### WHAT THE EXERCISE ASKS
Could you transcribe all the entries exactly, omitting the pictures?

+++ DATASET EXTRACT

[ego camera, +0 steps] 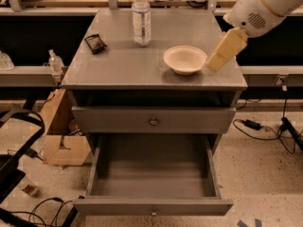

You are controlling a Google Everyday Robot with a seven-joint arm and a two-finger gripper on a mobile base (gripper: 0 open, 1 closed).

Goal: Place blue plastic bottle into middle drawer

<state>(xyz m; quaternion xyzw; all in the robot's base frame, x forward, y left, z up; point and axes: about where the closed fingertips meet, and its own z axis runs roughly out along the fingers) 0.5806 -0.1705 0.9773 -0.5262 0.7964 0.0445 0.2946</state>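
The tall, clear blue plastic bottle point(141, 18) with its white screw cap and pale label band stood upright near the back edge of the grey metal cabinet top point(118, 67), well apart from the robot. The wide grey metal middle drawer point(151, 176) hung pulled out below, its bare floor showing and its small round knob facing the camera. Above it, the matching grey upper drawer point(154, 120) sat closed. The cream-coloured gripper point(215, 60) on the white arm point(265, 6) reached in from the upper right, tilted downward, its tip just beside the right rim of the round white bowl point(185, 59) that rested on the right half of the top. Whether the gripper was spread or closed could not be told from this angle, and it held nothing that showed. What looked like a small dark snack packet point(96, 43) lay toward the left of the top, to the left of the bottle. A small clear pump bottle point(55, 61) stood on a shelf to the cabinet's left.
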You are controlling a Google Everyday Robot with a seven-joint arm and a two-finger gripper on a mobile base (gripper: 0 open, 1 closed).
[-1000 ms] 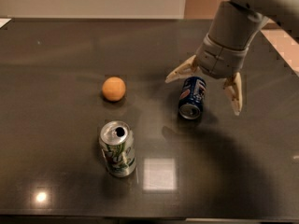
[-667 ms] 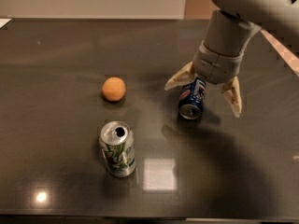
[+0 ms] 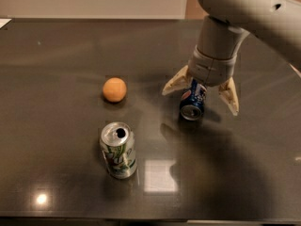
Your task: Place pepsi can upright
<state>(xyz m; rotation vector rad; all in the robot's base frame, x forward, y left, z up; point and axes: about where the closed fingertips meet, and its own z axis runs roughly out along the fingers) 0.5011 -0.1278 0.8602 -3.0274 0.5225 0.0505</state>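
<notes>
So the pepsi can is found lying on its side on the dark table, right of centre, with one silver end turned toward the camera, so it isn't upright yet. The gripper is parked right over it, jaws spread wide and nothing clamped: one pale finger is splayed out past the can's left side and the other past its right, so the can is straddled rather than grabbed. Whether either finger is actually touching the can can't be told. Compared with a second ago, the wrist has been brought a bit lower and further left, so more of the can's far end is now covered by it, and more of the big arm housing is seen across the top right. The can itself looks pretty much unmoved. The silver-and-green can is still standing in the front left area, well apart from the gripper, and the orange ball hasn't been shifted from its spot behind it.
</notes>
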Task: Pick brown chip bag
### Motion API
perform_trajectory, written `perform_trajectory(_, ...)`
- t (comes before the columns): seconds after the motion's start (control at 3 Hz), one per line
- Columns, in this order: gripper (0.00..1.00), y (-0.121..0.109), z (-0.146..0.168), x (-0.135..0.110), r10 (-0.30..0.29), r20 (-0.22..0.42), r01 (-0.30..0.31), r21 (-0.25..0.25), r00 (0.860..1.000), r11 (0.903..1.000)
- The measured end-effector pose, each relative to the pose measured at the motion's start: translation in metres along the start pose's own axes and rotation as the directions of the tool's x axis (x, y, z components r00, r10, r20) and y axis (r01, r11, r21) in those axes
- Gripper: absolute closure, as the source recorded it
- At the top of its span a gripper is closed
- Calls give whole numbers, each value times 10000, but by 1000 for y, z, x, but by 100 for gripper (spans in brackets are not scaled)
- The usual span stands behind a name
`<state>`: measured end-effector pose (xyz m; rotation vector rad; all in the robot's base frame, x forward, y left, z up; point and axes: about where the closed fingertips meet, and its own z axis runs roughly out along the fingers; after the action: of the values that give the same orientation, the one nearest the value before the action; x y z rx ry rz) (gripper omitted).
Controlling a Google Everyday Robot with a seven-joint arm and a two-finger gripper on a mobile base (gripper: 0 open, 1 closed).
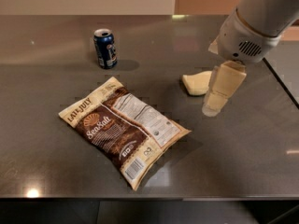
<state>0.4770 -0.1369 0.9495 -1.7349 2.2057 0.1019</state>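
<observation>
The brown chip bag (pixel 122 129) lies flat on the dark table (pixel 243 143), left of centre, with a dark brown middle, cream edges, "Sea Salt" script and a white label. My gripper (pixel 212 107) hangs from the white arm at the right, pointing down above the table. It is to the right of the bag and apart from it, in front of the pale yellow sponge (pixel 196 83), and it holds nothing that I can see.
A small blue soda can (pixel 105 48) stands upright at the back left. The sponge lies behind the gripper and is partly hidden by it. The table's right edge (pixel 282 83) runs close to the arm.
</observation>
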Motion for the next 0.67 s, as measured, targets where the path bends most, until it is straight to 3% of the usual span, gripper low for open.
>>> perform_trajectory(0.67,0,33,39,-51,299,350,-254,-1213,9989,9923)
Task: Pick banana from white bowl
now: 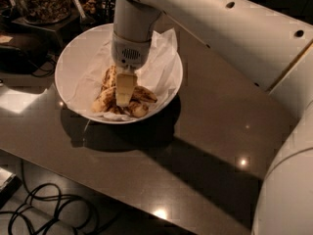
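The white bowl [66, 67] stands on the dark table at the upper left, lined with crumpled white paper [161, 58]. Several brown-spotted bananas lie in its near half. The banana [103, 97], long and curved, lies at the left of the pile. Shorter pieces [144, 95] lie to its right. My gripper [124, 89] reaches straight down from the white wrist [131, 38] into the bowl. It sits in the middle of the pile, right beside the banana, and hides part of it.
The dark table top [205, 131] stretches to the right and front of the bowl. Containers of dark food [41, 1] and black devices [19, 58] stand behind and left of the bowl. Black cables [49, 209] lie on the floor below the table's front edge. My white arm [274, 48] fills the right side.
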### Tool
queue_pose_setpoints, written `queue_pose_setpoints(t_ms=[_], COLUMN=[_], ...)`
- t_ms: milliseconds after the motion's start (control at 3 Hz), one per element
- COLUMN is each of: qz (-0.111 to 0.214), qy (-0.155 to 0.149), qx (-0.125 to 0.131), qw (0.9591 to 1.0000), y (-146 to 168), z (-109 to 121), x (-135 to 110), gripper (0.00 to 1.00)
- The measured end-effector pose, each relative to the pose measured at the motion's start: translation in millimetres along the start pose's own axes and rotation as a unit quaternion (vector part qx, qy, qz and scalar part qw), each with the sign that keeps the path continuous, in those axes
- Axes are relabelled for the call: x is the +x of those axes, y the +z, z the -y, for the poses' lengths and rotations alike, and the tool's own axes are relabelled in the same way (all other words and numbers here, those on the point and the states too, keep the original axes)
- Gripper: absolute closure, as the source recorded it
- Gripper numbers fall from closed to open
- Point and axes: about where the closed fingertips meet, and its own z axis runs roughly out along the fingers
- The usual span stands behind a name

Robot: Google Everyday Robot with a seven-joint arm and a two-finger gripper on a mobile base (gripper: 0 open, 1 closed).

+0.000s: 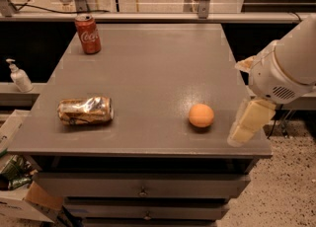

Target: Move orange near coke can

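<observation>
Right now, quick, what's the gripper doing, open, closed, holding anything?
Gripper: open or closed cannot be told; it hangs at the table edge, right of the orange, not touching it.

Table [158, 73] carries coke can [88, 34] at 11 o'clock, crushed can [85, 111] at 8, orange [201, 115] at 4, gripper [239, 134] beyond it at the edge.
</observation>
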Motion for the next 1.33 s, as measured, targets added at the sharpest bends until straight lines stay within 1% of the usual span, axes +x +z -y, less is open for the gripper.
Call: queue_pose_setpoints(t_ms=[333, 667, 1000, 1333], qz=[0.018, 0.025, 0.025, 0.022], qy=[0.004, 0.016, 0.027, 0.031], qx=[-0.003, -0.008, -0.021, -0.034], qw=[0.9998, 0.9995, 0.9991, 0.9987], y=[32, 55, 73, 87], z=[-1, 3, -2, -12], x=[-9, -18, -28, -35], gripper=[0.00, 0.00, 0.00, 0.18])
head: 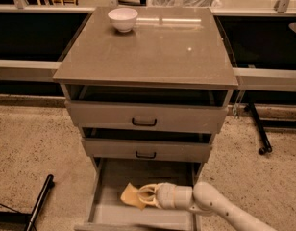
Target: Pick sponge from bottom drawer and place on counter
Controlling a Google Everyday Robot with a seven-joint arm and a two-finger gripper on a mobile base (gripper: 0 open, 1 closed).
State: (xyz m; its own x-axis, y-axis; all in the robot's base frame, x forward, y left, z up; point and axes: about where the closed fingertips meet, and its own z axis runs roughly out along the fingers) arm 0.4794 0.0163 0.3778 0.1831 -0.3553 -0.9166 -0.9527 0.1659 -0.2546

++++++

### SOLUTION TO THE EXERCISE
[ego camera, +0 steps] 

You are controlling a Google Everyday Robot with a seven-joint arm and a two-finger gripper on a mobile base (gripper: 0 open, 1 closed).

Goal: Place blue plastic bottle into middle drawer

<state>(xyz m; quaternion xyzw; all in the robot's base frame, x forward, y left, z up; point and axes: about where the closed fingertips meet, and its own z axis runs roughly out along the fingers) 0.5806 -0.1705 0.9773 -0.5262 0.7964 0.0445 0.2946</state>
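The tall, clear blue plastic bottle point(141, 18) with its white screw cap and pale label band stood upright near the back edge of the grey metal cabinet top point(118, 67), well apart from the robot. The wide grey metal middle drawer point(151, 176) hung pulled out below, its bare floor showing and its small round knob facing the camera. Above it, the matching grey upper drawer point(154, 120) sat closed. The cream-coloured gripper point(215, 60) on the white arm point(265, 6) reached in from the upper right, tilted downward, its tip just beside the right rim of the round white bowl point(185, 59) that rested on the right half of the top. Whether the gripper was spread or closed could not be told from this angle, and it held nothing that showed. What looked like a small dark snack packet point(96, 43) lay toward the left of the top, to the left of the bottle. A small clear pump bottle point(55, 61) stood on a shelf to the cabinet's left.
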You are controlling a Google Everyday Robot with a seven-joint arm and a two-finger gripper on a mobile base (gripper: 0 open, 1 closed).
[-1000 ms] 
[-667 ms] 
[+0 ms] 
Your task: Place pepsi can upright
<state>(xyz m; rotation vector rad; all in the robot's base frame, x forward, y left, z up; point and axes: about where the closed fingertips meet, and its own z axis runs roughly out along the fingers) 0.5011 -0.1278 0.8602 -3.0274 0.5225 0.0505</state>
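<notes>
So the pepsi can is found lying on its side on the dark table, right of centre, with one silver end turned toward the camera, so it isn't upright yet. The gripper is parked right over it, jaws spread wide and nothing clamped: one pale finger is splayed out past the can's left side and the other past its right, so the can is straddled rather than grabbed. Whether either finger is actually touching the can can't be told. Compared with a second ago, the wrist has been brought a bit lower and further left, so more of the can's far end is now covered by it, and more of the big arm housing is seen across the top right. The can itself looks pretty much unmoved. The silver-and-green can is still standing in the front left area, well apart from the gripper, and the orange ball hasn't been shifted from its spot behind it.
</notes>
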Task: Pick brown chip bag
### Motion API
perform_trajectory, written `perform_trajectory(_, ...)`
- t (comes before the columns): seconds after the motion's start (control at 3 Hz), one per line
- Columns, in this order: gripper (0.00..1.00), y (-0.121..0.109), z (-0.146..0.168), x (-0.135..0.110), r10 (-0.30..0.29), r20 (-0.22..0.42), r01 (-0.30..0.31), r21 (-0.25..0.25), r00 (0.860..1.000), r11 (0.903..1.000)
- The measured end-effector pose, each relative to the pose measured at the motion's start: translation in metres along the start pose's own axes and rotation as the directions of the tool's x axis (x, y, z components r00, r10, r20) and y axis (r01, r11, r21) in those axes
- Gripper: absolute closure, as the source recorded it
- At the top of its span a gripper is closed
- Calls give whole numbers, each value times 10000, but by 1000 for y, z, x, but by 100 for gripper (spans in brackets are not scaled)
- The usual span stands behind a name
`<state>`: measured end-effector pose (xyz m; rotation vector rad; all in the robot's base frame, x forward, y left, z up; point and axes: about where the closed fingertips meet, and its own z axis runs roughly out along the fingers; after the action: of the values that give the same orientation, the one nearest the value before the action; x y z rx ry rz) (gripper omitted).
Controlling a Google Everyday Robot with a seven-joint arm and a two-finger gripper on a mobile base (gripper: 0 open, 1 closed).
<state>0.4770 -0.1369 0.9495 -1.7349 2.2057 0.1019</state>
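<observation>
The brown chip bag (pixel 122 129) lies flat on the dark table (pixel 243 143), left of centre, with a dark brown middle, cream edges, "Sea Salt" script and a white label. My gripper (pixel 212 107) hangs from the white arm at the right, pointing down above the table. It is to the right of the bag and apart from it, in front of the pale yellow sponge (pixel 196 83), and it holds nothing that I can see.
A small blue soda can (pixel 105 48) stands upright at the back left. The sponge lies behind the gripper and is partly hidden by it. The table's right edge (pixel 282 83) runs close to the arm.
</observation>
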Motion for the next 0.67 s, as measured, targets where the path bends most, until it is straight to 3% of the usual span, gripper low for open.
>>> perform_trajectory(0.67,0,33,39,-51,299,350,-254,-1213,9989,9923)
Task: Pick banana from white bowl
now: 
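The white bowl [66, 67] stands on the dark table at the upper left, lined with crumpled white paper [161, 58]. Several brown-spotted bananas lie in its near half. The banana [103, 97], long and curved, lies at the left of the pile. Shorter pieces [144, 95] lie to its right. My gripper [124, 89] reaches straight down from the white wrist [131, 38] into the bowl. It sits in the middle of the pile, right beside the banana, and hides part of it.
The dark table top [205, 131] stretches to the right and front of the bowl. Containers of dark food [41, 1] and black devices [19, 58] stand behind and left of the bowl. Black cables [49, 209] lie on the floor below the table's front edge. My white arm [274, 48] fills the right side.
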### Tool
queue_pose_setpoints, written `queue_pose_setpoints(t_ms=[_], COLUMN=[_], ...)`
- t_ms: milliseconds after the motion's start (control at 3 Hz), one per element
- COLUMN is each of: qz (-0.111 to 0.214), qy (-0.155 to 0.149), qx (-0.125 to 0.131), qw (0.9591 to 1.0000), y (-146 to 168), z (-109 to 121), x (-135 to 110), gripper (0.00 to 1.00)
- The measured end-effector pose, each relative to the pose measured at the motion's start: translation in millimetres along the start pose's own axes and rotation as a unit quaternion (vector part qx, qy, qz and scalar part qw), each with the sign that keeps the path continuous, in those axes
- Axes are relabelled for the call: x is the +x of those axes, y the +z, z the -y, for the poses' lengths and rotations alike, and the tool's own axes are relabelled in the same way (all other words and numbers here, those on the point and the states too, keep the original axes)
- Gripper: absolute closure, as the source recorded it
- Gripper numbers fall from closed to open
- Point and axes: about where the closed fingertips meet, and its own z axis runs roughly out along the fingers
- The usual span stands behind a name

Robot: Google Everyday Robot with a seven-joint arm and a two-finger gripper on a mobile base (gripper: 0 open, 1 closed).

+0.000s: 

Target: Move orange near coke can

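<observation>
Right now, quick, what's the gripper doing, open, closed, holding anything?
Gripper: open or closed cannot be told; it hangs at the table edge, right of the orange, not touching it.

Table [158, 73] carries coke can [88, 34] at 11 o'clock, crushed can [85, 111] at 8, orange [201, 115] at 4, gripper [239, 134] beyond it at the edge.
</observation>
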Motion for the next 1.33 s, as measured, targets added at the sharpest bends until straight lines stay within 1% of the usual span, axes +x +z -y, less is open for the gripper.
Call: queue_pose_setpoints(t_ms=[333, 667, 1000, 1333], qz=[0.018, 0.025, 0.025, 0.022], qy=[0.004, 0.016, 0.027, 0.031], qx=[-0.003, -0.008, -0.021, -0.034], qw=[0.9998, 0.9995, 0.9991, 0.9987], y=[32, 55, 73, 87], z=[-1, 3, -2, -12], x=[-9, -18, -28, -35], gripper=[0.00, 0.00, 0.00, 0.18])
head: 
Target: Pick sponge from bottom drawer and place on counter
Controlling a Google Everyday Robot with a seven-joint arm and a two-finger gripper on a mobile base (gripper: 0 open, 1 closed).
State: (xyz m; its own x-axis, y-axis; all in the robot's base frame, x forward, y left, z up; point and axes: about where the closed fingertips meet, and its own z axis runs roughly out along the fingers) arm 0.4794 0.0163 0.3778 0.1831 -0.3553 -0.9166 -0.9527 0.1659 -0.2546

Nothing else is part of this output.